_WHAT IS NEEDED_
Pictures must not appear; the answer is exactly the lines from the one that holds "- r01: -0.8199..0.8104" through the end of the material.

_RAW DATA_
--- START ---

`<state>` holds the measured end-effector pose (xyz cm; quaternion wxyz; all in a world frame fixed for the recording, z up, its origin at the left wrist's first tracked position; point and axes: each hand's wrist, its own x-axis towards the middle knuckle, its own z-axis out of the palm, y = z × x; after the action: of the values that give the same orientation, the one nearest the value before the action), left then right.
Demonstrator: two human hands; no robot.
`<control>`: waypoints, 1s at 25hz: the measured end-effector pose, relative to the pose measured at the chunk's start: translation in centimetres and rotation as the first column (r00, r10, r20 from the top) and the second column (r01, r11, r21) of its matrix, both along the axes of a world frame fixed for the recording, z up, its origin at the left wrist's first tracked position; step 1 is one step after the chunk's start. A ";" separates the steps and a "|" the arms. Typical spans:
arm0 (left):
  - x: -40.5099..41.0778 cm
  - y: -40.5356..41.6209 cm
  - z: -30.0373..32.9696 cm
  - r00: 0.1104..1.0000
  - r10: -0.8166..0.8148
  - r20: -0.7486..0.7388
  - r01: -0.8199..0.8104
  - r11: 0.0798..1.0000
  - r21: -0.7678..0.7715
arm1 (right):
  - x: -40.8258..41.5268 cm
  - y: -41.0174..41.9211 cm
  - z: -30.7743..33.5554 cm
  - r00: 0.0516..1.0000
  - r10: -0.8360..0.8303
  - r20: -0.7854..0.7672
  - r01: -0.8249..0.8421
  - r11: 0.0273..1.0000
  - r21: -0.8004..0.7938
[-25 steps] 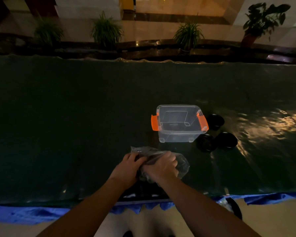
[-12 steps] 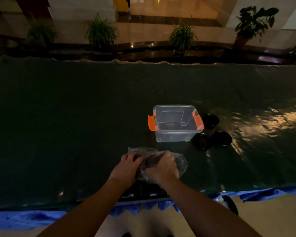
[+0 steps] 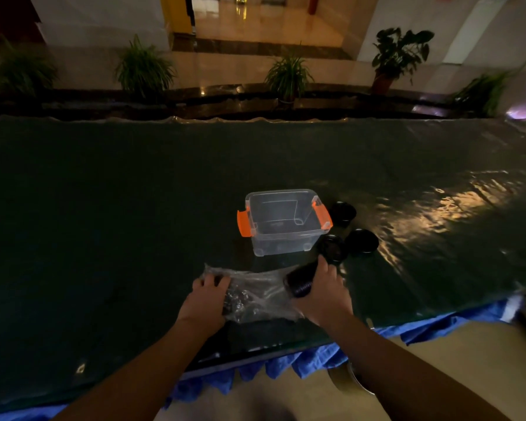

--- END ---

_EXPECTED OUTPUT_
  - r01: -0.8199..0.8104
  - r11: 0.0798..1.0000
  - r21: -0.7678..0.7715
arm1 (right):
  - x: -40.8258..41.5268 cm
  - y: -41.0174..41.9211 cm
  - z: -30.7743..33.5554 cm
  - r00: 0.0516..1.0000
  - r10: -0.8360..0.8303
  - r20: -0.7854..0.7672
  - r01: -0.8249..0.8421
  - r11: 0.0273..1.0000
  - r21: -0.8004..0.7938
[-25 steps] 
[-12 steps] 
[+0 steps] 

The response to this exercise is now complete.